Exercise details: Copy each line below in which the string "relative" occurs.

=== Data for this task ===

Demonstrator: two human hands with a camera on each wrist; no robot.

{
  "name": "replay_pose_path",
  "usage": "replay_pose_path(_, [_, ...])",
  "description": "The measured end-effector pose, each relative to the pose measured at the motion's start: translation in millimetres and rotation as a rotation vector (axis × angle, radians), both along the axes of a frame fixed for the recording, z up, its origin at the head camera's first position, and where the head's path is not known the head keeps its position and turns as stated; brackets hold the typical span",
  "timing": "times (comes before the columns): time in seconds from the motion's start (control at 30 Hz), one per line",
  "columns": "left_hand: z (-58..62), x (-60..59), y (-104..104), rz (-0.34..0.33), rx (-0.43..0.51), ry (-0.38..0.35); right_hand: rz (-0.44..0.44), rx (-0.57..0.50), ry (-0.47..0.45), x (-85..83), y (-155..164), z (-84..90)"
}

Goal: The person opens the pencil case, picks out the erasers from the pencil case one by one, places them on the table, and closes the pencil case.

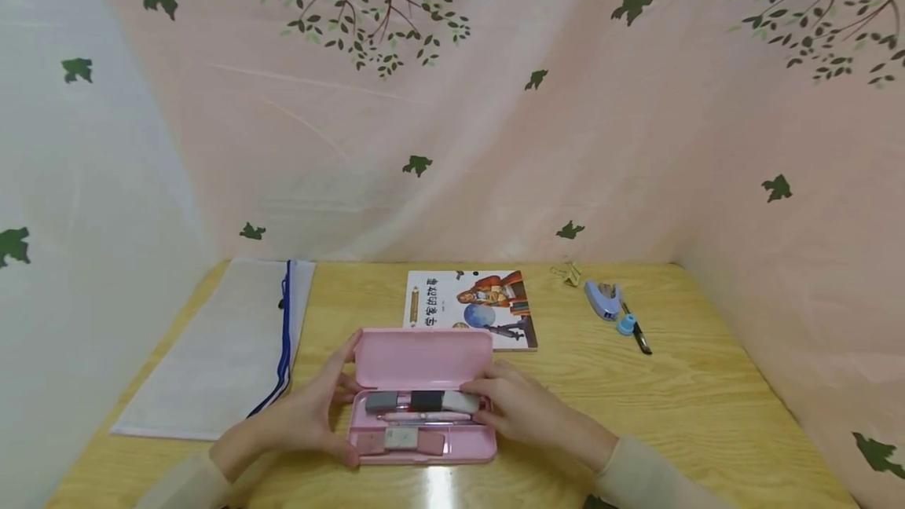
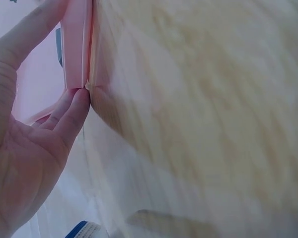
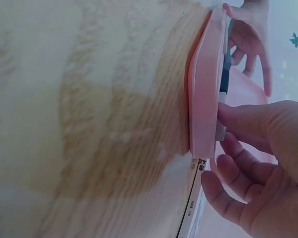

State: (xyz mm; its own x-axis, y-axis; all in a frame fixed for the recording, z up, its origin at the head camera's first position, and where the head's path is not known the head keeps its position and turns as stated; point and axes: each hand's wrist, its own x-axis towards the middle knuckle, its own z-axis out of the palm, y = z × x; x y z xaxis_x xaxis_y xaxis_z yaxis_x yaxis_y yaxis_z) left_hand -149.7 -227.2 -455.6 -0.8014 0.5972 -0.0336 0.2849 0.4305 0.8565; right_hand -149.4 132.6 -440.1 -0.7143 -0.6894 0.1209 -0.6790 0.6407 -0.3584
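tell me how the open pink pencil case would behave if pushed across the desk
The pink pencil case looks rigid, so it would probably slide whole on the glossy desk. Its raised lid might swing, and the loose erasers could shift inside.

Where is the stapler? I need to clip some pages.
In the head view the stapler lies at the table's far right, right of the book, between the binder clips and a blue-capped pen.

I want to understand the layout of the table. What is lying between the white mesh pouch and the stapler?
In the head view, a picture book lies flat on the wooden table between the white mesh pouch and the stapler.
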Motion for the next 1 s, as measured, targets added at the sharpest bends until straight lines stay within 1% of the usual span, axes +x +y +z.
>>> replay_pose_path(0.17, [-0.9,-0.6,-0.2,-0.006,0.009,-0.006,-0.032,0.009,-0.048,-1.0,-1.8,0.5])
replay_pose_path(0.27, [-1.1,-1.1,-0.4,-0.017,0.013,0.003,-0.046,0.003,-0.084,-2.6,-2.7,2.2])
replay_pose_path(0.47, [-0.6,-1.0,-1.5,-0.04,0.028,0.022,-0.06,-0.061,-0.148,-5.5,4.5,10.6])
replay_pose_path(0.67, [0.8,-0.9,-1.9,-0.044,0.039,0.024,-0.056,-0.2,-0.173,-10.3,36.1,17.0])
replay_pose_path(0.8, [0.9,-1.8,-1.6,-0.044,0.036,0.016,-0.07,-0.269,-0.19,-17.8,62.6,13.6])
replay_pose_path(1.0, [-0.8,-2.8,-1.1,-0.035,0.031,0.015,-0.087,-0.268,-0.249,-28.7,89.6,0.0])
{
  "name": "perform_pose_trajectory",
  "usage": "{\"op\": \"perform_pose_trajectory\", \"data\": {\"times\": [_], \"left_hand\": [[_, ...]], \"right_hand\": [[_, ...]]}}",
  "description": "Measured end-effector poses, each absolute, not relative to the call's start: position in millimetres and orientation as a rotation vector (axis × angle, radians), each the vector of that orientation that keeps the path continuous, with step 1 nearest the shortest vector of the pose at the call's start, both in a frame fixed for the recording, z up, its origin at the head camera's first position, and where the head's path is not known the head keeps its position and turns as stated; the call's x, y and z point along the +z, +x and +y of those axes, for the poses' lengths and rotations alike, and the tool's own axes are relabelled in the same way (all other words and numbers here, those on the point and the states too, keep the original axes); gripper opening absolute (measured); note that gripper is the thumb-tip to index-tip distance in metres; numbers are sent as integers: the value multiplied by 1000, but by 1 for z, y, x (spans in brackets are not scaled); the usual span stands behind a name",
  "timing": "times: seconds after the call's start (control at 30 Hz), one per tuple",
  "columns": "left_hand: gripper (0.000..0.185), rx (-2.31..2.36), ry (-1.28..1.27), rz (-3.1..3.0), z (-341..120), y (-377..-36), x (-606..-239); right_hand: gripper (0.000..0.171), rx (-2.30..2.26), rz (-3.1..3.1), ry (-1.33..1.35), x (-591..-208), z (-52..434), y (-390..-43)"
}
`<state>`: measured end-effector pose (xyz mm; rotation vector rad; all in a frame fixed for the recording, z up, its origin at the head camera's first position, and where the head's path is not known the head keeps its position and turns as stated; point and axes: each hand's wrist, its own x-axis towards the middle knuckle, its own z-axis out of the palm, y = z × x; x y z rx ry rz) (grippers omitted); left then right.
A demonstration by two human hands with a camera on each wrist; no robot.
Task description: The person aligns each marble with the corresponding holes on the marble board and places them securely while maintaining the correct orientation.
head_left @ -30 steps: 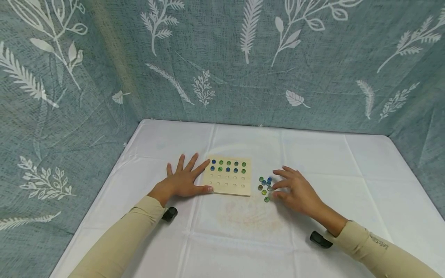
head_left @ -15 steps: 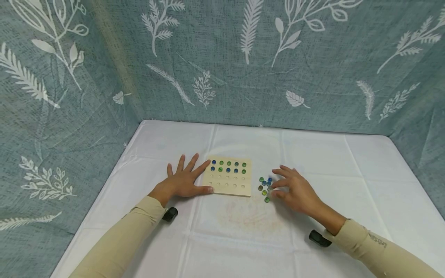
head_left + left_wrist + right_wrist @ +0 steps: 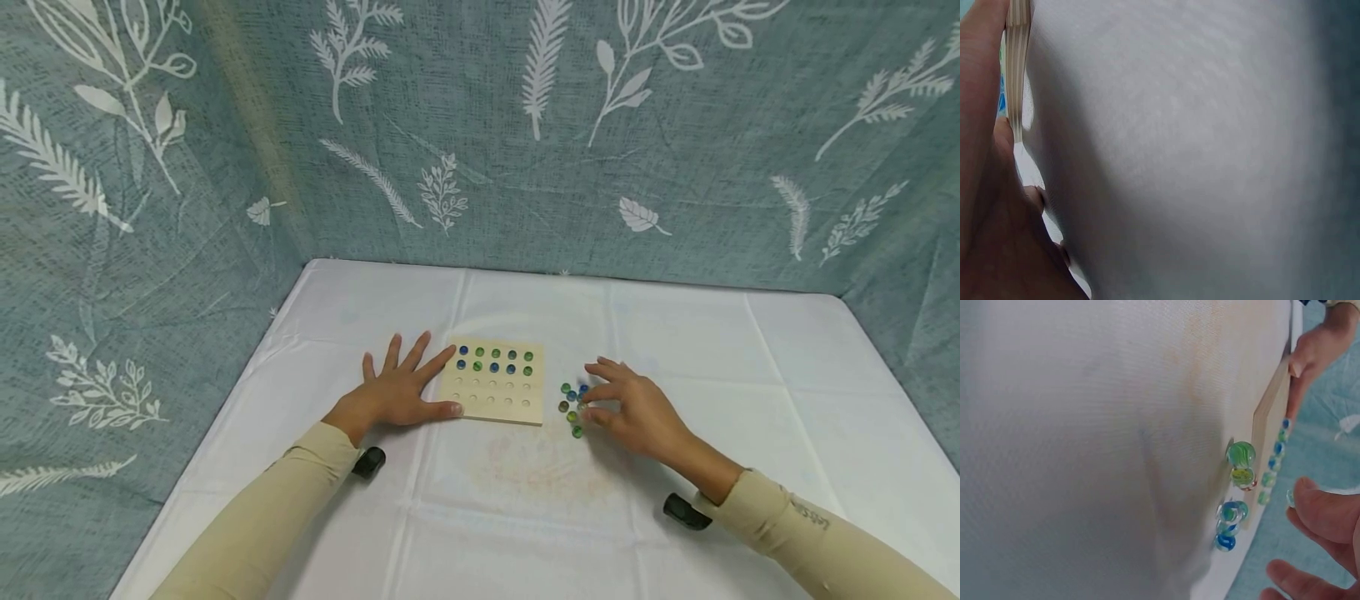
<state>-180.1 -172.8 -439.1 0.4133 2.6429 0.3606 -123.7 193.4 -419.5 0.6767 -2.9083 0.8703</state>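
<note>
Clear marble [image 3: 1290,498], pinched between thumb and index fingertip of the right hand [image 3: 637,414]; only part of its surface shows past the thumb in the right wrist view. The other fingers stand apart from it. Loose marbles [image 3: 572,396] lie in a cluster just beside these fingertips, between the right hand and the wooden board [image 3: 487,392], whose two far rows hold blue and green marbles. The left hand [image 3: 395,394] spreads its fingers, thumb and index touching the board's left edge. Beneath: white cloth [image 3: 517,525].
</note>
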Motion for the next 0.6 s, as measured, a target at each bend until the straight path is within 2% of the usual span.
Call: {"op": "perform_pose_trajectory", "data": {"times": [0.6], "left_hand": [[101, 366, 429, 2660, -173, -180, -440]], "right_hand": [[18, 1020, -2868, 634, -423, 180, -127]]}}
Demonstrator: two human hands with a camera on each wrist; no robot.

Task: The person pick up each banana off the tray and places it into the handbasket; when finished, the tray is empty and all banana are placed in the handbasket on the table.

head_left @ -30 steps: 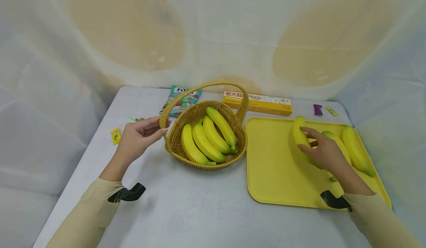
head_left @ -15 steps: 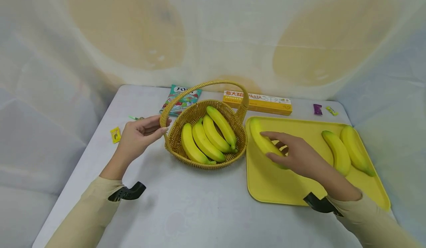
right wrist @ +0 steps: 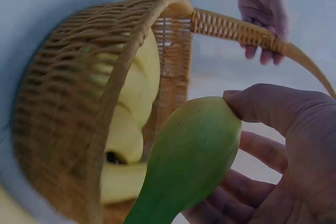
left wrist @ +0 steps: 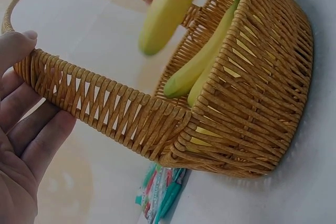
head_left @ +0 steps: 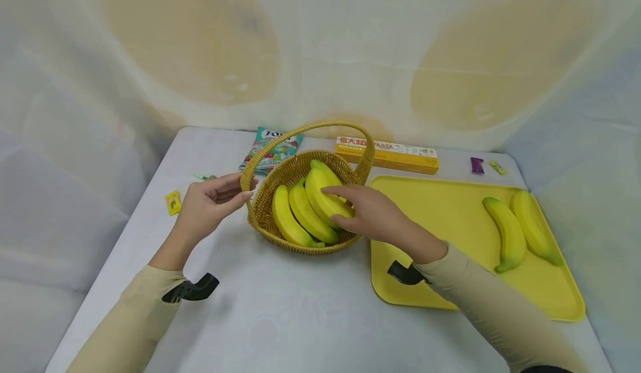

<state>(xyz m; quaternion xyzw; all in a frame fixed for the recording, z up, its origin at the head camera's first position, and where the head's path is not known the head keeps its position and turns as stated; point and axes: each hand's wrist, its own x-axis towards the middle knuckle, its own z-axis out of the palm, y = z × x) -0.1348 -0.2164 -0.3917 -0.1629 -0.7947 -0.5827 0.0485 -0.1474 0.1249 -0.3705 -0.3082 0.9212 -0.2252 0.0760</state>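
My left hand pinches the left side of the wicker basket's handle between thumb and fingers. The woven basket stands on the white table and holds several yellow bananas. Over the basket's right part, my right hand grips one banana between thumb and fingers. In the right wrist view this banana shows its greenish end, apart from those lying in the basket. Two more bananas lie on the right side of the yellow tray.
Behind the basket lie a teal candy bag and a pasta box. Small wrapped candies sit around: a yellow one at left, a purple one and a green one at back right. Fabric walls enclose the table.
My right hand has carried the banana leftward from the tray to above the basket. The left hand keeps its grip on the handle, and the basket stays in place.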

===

Answer section:
  "description": "The measured end-effector pose, each relative to the pose measured at the motion's start: translation in millimetres and rotation as a rotation vector (axis × angle, radians), both along the axes of a frame fixed for the recording, z up, its origin at the head camera's first position, and where the head's path is not known the head keeps its position and turns as stated; brackets hold the typical span",
  "description": "Measured end-effector poses, each absolute, not relative to the call's start: position in millimetres and orientation as a rotation vector (axis × angle, radians), each the vector of that orientation that keeps the path continuous, with step 1 nearest the shortest vector of the pose at the call's start, both in a frame fixed for the recording, z up, its origin at the head camera's first position, and where the head's path is not known the head keeps its position and turns as stated; the call's x, y and z point along the +z, +x and +y of those axes, for the poses' lengths and rotations alike, and the tool's own axes are relabelled in the same way (all other words and numbers here, those on the point and the states too, keep the original axes); gripper opening absolute (measured); note that gripper is the thumb-tip to index-tip distance in metres; numbers are sent as integers: the value multiplied by 1000, but by 1 for z, y, x (spans in brackets are not scaled); the usual span stands behind a name",

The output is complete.